La resistenza delle migrazioni


Il Popolo migratore – film di Jacques Perrin – 2001
Il mondo visto dall’alto, senza frontiere, unica e meravigliosa alternanza di ghiacci e deserti, un set infinito che capta i paesaggi di John Ford e la Grande Muraglia, conquista i cieli di Manhattan nel raggelante flash sulle Twin Towers e sfiora la Tour Eiffel, tutto attraverso lo sguardo del Popolo migratore, gli uccelli, seguiti nel loro vagabondare dalla macchina da presa volante di Jacques Perrin. Capolavoro unico, impresa grandiosa dell’attore-produttore francese, che già con Microcosmos, le peuple de l’herbe (1976) aveva restituito il silenzio alle creature aliene del pianeta, Il popolo migratore, è un film «muto», o quasi, avventura alata dove la sapienza scientifica, il cinema e la poesia si fondono in un tutt’uno lisergico.
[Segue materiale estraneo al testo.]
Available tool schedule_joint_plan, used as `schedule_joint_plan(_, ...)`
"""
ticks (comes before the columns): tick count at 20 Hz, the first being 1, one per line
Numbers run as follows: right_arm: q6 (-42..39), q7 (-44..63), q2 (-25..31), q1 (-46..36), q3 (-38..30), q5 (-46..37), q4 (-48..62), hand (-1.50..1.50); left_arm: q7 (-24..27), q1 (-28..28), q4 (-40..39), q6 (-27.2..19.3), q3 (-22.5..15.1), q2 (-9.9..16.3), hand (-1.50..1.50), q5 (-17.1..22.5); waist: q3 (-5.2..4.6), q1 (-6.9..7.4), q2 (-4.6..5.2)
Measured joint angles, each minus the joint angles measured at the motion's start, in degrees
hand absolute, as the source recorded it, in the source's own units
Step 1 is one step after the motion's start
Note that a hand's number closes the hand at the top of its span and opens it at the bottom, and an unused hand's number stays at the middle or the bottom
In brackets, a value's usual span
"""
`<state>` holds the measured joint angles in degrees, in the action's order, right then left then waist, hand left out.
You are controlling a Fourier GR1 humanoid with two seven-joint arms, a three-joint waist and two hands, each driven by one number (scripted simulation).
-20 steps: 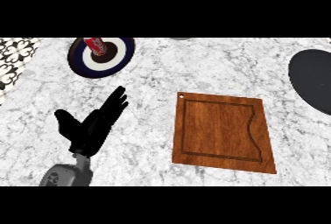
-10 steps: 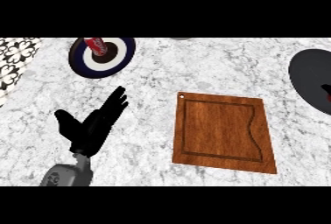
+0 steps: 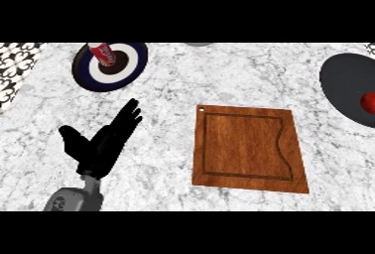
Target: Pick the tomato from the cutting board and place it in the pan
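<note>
The red tomato (image 3: 367, 101) shows at the right edge, lying inside the dark round pan (image 3: 345, 87); only part of it is in view. The wooden cutting board (image 3: 249, 148) lies bare in the middle of the marble counter. My left hand (image 3: 102, 143) rests open to the left of the board, fingers straight and pointing up and to the right, nothing in it. My right hand does not show in the head view.
A round plate (image 3: 110, 67) with a dark blue rim and white ring sits at the back left, with a red can (image 3: 104, 53) standing on it. A patterned tile strip (image 3: 16, 64) runs along the far left edge.
The view has shifted a little, so the pan reaches further in from the right and the tomato in it has come into sight. My left hand has stayed still.
</note>
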<state>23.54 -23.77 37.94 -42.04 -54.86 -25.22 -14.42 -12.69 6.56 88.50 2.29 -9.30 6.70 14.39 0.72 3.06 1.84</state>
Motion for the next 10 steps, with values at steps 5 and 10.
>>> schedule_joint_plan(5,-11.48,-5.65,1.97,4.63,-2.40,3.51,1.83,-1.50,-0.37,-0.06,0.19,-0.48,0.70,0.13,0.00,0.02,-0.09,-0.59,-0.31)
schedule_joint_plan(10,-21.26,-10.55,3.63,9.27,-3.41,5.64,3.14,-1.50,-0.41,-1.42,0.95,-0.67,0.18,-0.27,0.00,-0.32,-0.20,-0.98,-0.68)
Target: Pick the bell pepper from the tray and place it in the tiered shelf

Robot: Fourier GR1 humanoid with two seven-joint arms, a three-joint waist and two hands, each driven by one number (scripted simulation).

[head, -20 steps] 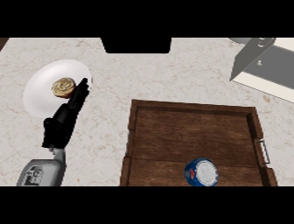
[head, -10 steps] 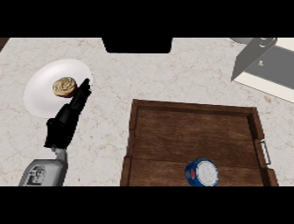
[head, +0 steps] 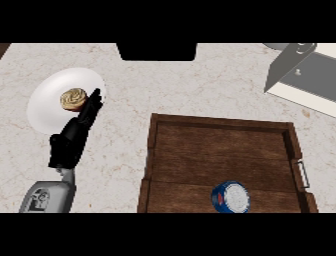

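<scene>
Nothing has moved: the left robot hand (head: 77, 129) stays outstretched, fingers straight, beside the plate's (head: 49, 87) pastry (head: 73, 99); no bell pepper shows on the tray (head: 223, 145).

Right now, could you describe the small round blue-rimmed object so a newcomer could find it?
Find the wooden tray at the counter's right. The blue-rimmed disc lies inside, against its near edge. It is the only thing in the tray.

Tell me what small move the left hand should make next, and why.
Probably pull the left hand back toward the tray: its straight fingers lie beside a pastry on the plate, no bell pepper shows, and the tray holds only a blue-and-white disc.
</scene>
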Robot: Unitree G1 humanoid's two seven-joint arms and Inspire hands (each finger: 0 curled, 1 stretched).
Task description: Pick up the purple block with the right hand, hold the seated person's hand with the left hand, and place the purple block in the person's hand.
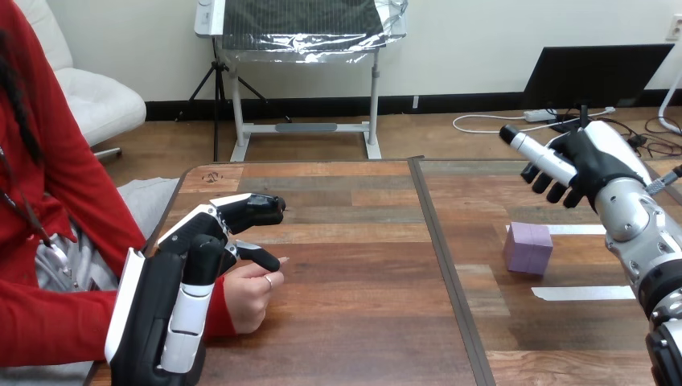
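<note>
Sitting on wood-plank table [362, 322]: boxy purple block [528, 248] | right hand [591, 165] loose, empty | left hand [201, 249] unclear

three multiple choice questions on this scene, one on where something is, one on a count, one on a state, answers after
1. Where is the purple block?
A) in the person's hand
B) on the right part of the table
C) in the left hand

2. How many white tape strips lie by the block?
A) one
B) two
C) four

3. How is the right hand placed?
A) flat on the table
B) resting on the block
C) raised, apart from the block

Answers:
1 B: the block sits on the wood with no hand on it.
2 B: one strip lies behind the block and one in front.
3 C: bare table shows between the hand and the block.
</note>
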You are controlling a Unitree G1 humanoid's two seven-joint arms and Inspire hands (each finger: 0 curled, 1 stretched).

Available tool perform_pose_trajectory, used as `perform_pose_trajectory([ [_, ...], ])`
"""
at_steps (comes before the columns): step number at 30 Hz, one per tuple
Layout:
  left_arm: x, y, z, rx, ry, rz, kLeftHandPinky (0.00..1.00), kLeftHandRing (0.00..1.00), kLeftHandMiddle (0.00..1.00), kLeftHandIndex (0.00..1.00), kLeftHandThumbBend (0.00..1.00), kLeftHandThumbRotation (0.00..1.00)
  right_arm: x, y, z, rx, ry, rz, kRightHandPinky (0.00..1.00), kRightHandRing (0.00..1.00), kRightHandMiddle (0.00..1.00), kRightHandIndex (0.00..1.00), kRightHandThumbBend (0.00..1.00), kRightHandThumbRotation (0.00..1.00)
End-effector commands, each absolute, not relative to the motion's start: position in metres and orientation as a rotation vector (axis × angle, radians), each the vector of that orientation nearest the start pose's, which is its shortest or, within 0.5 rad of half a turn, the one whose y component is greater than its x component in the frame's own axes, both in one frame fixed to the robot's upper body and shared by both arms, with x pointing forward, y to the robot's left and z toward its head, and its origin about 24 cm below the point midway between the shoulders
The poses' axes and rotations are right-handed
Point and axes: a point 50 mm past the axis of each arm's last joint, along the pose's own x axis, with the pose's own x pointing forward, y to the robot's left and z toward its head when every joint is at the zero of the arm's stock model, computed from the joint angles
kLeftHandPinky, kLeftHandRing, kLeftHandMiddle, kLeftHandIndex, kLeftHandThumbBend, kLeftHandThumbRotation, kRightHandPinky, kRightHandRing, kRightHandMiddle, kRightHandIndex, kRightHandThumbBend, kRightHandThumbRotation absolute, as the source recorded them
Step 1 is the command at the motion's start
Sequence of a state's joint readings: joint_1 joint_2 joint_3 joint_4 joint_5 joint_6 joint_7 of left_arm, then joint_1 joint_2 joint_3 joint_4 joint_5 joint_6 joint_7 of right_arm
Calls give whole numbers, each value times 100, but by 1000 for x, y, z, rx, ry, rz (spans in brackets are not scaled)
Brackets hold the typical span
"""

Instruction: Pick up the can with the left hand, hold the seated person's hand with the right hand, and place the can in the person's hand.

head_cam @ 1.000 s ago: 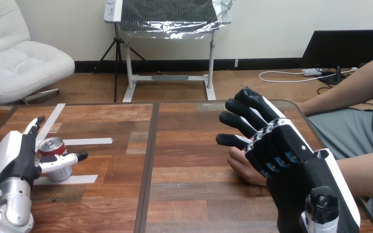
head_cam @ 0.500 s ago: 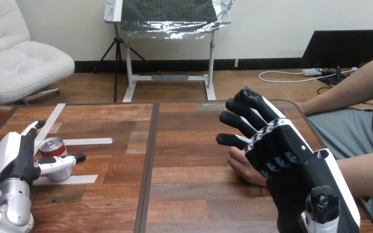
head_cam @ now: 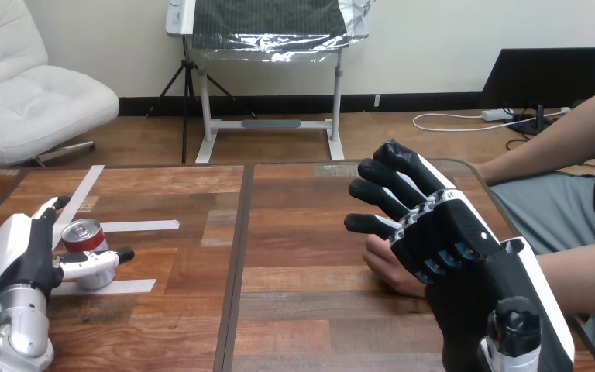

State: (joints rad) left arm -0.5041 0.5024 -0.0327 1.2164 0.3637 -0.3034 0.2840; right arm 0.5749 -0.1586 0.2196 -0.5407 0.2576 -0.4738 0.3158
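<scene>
The left hand (head_cam: 19,256), fingers relaxed, brackets the red can (head_cam: 84,232), while the right hand (head_cam: 441,232) spreads unclenched over the person's hand (head_cam: 387,267).

I count one can (head_cam: 85,233), standing at the near left of the desk (head_cam: 294,225). Three strips of white tape (head_cam: 141,225) lie around it: one on its far left, one just to its right, and one on its near side. I have two robot hands in view, the left hand (head_cam: 17,260) near left and the right hand (head_cam: 443,236) near right. One person's hand (head_cam: 387,267) shows, on the right. There is one desk.
</scene>
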Motion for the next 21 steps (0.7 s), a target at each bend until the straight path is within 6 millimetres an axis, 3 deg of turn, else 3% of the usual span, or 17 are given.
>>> perform_pose_trajectory([
  [1,318,300,23,842,248,284,84,93,92,89,94,27,137,-136,110,154,-520,370,77,86,88,89,100,89],
  [14,322,298,24,867,279,284,79,90,90,88,91,23,138,-137,111,150,-531,375,76,85,87,88,100,89],
  [21,324,298,24,862,302,277,81,92,91,88,90,23,138,-137,112,149,-531,379,76,85,87,88,100,88],
])
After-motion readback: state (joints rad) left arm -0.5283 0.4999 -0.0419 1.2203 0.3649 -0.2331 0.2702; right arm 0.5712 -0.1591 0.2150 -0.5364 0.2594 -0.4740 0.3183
Gli operatori sul deltaplano fanno da battistrada alle anatre imprintate (ma ci sono anche esemplari selvaggi), che seguono i loro «simili», gli amici, i parenti, gli uomini. Il cast infatti può dirsi dis/umano, fuori da ogni intento didattico e lontano migliaia di chilometri (la sterna codalunga batte ogni record nella sua migrazione: 36.000 km) dai documentari tv drammatizzati ad arte. Il popolo migratore è una sinfonia di immagini e di suoni, transiti onirici, rivelazione di un pianeta che nessun satellite ci restituirà mai così avvolgente. Musica originale di Bruno Coulais, Orchestra Bulgara, e voci di Nick Cave e Robert Wyatt, il più sensibile interprete dei pennuti in viaggio (il suo disco Shleep lo mostra in copertina mentre dorme su una colomba in volo). Fuori campo, poche parole accompagnano le grandi migrazione di gru e aquile, pellicani e tortore, fenicotteri e albatros. Nella versione italiana (distribuisce Lucky Red) pochi tocchi in più (dialoghi aggiunti di Danilo Selvaggi) enfatizzano tensione e colore. «La promessa del ritorno è stata mantenuta…» dice alla fine Jacques Perrin, che ha seguito le formazioni geometriche tra nuvole e pioggia seguendo il sole e le stelle, riferimenti astronomici degli uccelli, navigatori infaticabili sulle rotte verso l’emisfero nord a primavera, dove si riproducono. Mentre l’autunno li fa volare in direzione sud, oltre ogni limite. Scolpiti nel cielo, gli uccelli diventano icone della Terra, testimoni della sua solitudine, mentre gli uomini concentrati negli insediamenti urbani sembrano i veri estranei, dissociati da questi angeli, presi di mira dai fucili dei cacciatori.